"Darah saya cukup Yahudi untuk menjadi tentara, tapi tidak setelah itu," teriak seorang wanita di depan polisi antihuru-hara,...
"Darah
saya cukup Yahudi untuk menjadi tentara, tapi tidak setelah itu,"
teriak seorang wanita di depan polisi antihuru-hara, Kamis pekan lalu di
Yerusalem.
"Saudara saya Golani, sebutan untuk
unit militer Israel. Begitu juga saya. Tapi saya tidak bisa mendapatkan
pekerjaan," teriak yang lain. "Saya menghadapi perlakuan rasis ketika
pindah ke sebuah apartemen."
Kedua suara itu telah cukup
untuk menggambarkan apa yang terjadi dengan Yahudi Ethiopia, atau orang
Yahudi yang berasal dari Ethiopia. Suara itu telah ada sejak mereka tiba
di Israel, antara 1980-an dan 1990-an, tapi baru kali ini meledak
menjadi kekerasan di jalan-jalan.
Setidaknya dua kali dalam
beberapa hari terakhir Yahudi Ethiopia turun ke jelan, melampiaskan duka
terdalam sebagai warga kelas tiga dan mengubahnya menjadi amarah dan
amuk.
Polisi Israel memperlakukan
mereka tidak ubahnya orang Palestina. Menggunakan kendaraan lapis baja,
granat setrum, meriam air, dengan ratusan polisi berpentungan, untuk
membubarkan mereka.
Yahudi Ethiopia hanya dua persen
dari populasi Israel. Mereka dibawa diam-diam dari Ethiopia, setelah
para rabbi mengakui mereka keturunan Suku Dan -- seperti tercatat dalam
kitab-kitab suci Yahudi.
Pemicu aksi mereka adalah sebuah
video di media sosial, yang memperlihatkan serdadu Yahudi Ethiopia
diserang dua polisi Israel dan disiksa.
Tahun 2012, mereka juga pernah
berdemo di Knesset untuk mengutuk rasisme. Pnina Tamano-Shata, anggota
Knesset dari kalangan Yahudi Ethiopia, menenangkan mereka dengan
mengatakan; "Hitam dan putih adalah sama."

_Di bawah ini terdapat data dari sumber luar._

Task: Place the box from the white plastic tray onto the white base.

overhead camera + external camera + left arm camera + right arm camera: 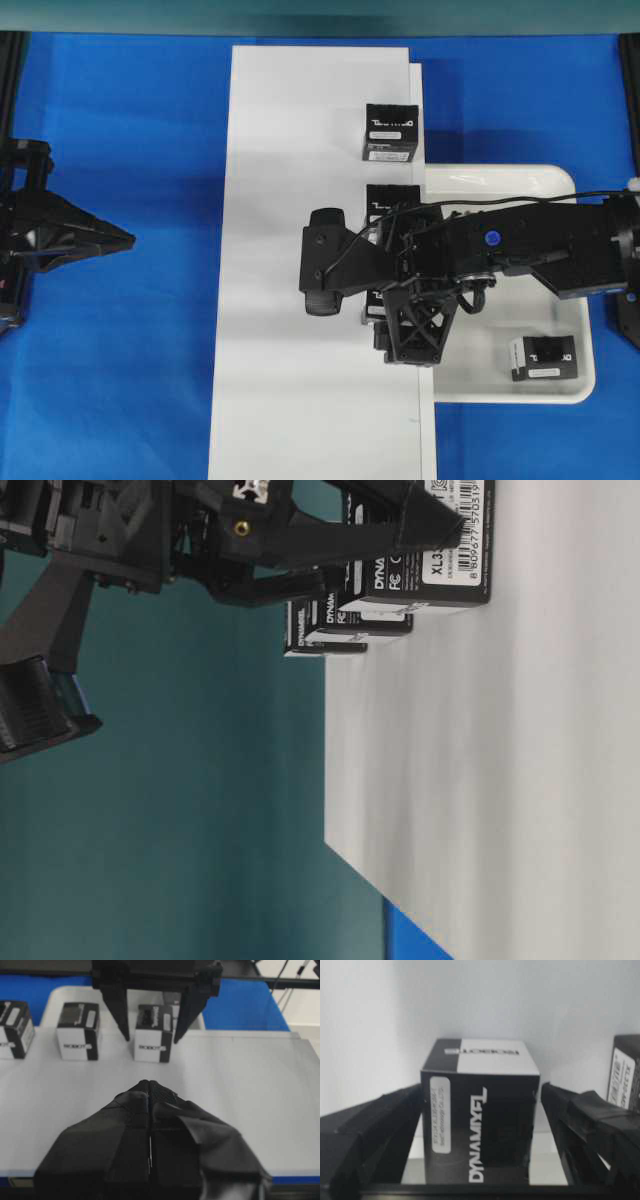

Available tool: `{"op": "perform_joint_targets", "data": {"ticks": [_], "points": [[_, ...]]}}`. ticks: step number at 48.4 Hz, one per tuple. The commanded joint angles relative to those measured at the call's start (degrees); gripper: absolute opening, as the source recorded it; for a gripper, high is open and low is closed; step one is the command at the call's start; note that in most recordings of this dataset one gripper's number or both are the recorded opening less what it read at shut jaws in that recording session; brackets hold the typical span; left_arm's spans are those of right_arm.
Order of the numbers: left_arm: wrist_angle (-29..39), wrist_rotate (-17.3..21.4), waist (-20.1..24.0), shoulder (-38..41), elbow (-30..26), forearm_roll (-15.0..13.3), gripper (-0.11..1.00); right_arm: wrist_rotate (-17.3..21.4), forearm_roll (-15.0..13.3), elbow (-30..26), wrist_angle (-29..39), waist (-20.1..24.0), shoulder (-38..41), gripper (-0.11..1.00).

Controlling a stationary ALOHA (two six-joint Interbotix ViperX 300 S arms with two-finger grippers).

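A blue table cover [120, 400] spreads under everything — plain and flat — and a dark teal wall [200, 810] stands behind it, with black frame posts [12, 60] at the corners.

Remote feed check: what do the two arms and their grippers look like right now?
Both are matte black. The right arm carries a blue dot, a thin black cable and a lattice-framed finger mount. The left gripper has tape-wrapped wedge fingers.

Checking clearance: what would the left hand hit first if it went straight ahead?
Probably the box standing between the right hand's open fingers, across bare white base. The left hand is shut; depth is uncertain.
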Motion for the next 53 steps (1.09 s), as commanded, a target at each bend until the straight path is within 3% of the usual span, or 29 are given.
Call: {"op": "perform_joint_targets", "data": {"ticks": [1, 10, 19, 41, 53], "points": [[-0.26, -0.18, -0.09, 0.53, -1.23, 0.18, -0.07, 0.44, -0.09, -0.26, -0.62, 0.18, -1.49, 0.97], [-0.18, -0.26, -0.97, 0.18, -1.49, 0.18, -0.07, 0.88, -0.09, -0.26, -2.55, 0.09, -7.56, 0.97], [-1.85, -0.26, -1.76, -1.85, -1.58, 0.18, -0.07, 0.70, -0.09, 1.05, -9.05, 0.09, -13.45, 0.96], [-4.66, -0.26, -1.76, -2.81, -1.58, 0.18, -0.07, 0.70, -0.09, 11.51, -30.23, 0.26, -26.81, 0.96], [-4.75, -0.09, -1.58, -4.04, -1.49, 0.18, -0.07, 0.62, -0.18, 17.75, -34.80, 0.44, -34.37, 0.96]]}}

Seorang pedemo mengatakan; "Tapi
mengapa otoritas kesehatan publik menolak Yahudi Ethiopia menyumbangkan
darah." Pertanyaan lain, mengapa pemerintah memaksa perempuan Yahudi
Ethiopia membatasi kelahiran, dengan memberi suntikan pencegah
kesuburan.
Data lebih menarik, dan sangat
menyedihkan, sebanyak 40 persen Yahudi Ethiopia menjadi tentara tapi
dengan gaji 100 dolar, Rp 1,2 juta, per bulan. Jumlah yang membuatnya
tak bisa bayar tagihan telepon dan makan.
Akibatnya, banyak dari mereka
bekerja paruh waktu. Ketika terlambat bertugas, mereka masuk penjara
militer dengan alasan mangkir.
Dulu, hanya remaja di atas 18
yang bisa ditahan jika membuat ulah. Kini, remaja yang ditahan adalah
mereka yang berusia di bawah 18. Akibatnya, 30 persen remaja Yahudi
Ethiopia menghuni rumah tahanan.
Rasisme di Ethiopia memiliki
akarnya di tahun 1950-an, ketika kelompok-kelompok migran dari Eropa
datang dan orang Arab lokal dianggap orang luar oleh elit Yahudi.
Rasisme di antara Yahudi terus
berkembang, dan terlihat jelas di setiap pemilu. Orang-orang Yahudi
Eropa; Shepardim dan Azkenazim, menyebut Yahudi Arab -- sering pula
disebut Yehudim Aravim atau Yahudi Mizrahi -- Neanderthal.
Yahudi Ethiopia, kendati
digambarkan sebagai orang yang ramah, dianggap primitif dan bodoh, yang
hanya berhak atas pekerjaan terendah. Mereka juga dijauhi oleh sekolah
elit dan masyarakat papan atas.
Yang kini masih diam adalah
Yahudi Rusia, atau Yahudi Ultra-Orthodox. Tidak ada sebutan spesifik
untuk mereka, tapi elite Yahudi menyingkirkan mereka.
Kini, Yahudi Ethiopia telah
berteriak. Pertanyaannya, apakah mungkin mereka bisa mengubah tren yang
mengakar sedemikian kuat di masyarakat Yahudi?
Jawabnya; Tidak.
Orang Yahudi mengidentifikasi
diri sebagai kulit putih, bukan hitam. Jika demikian, mereka mengingkari
kitab suci. Ya, dan itu sesuatu yang telah dilakukan ribuan tahun.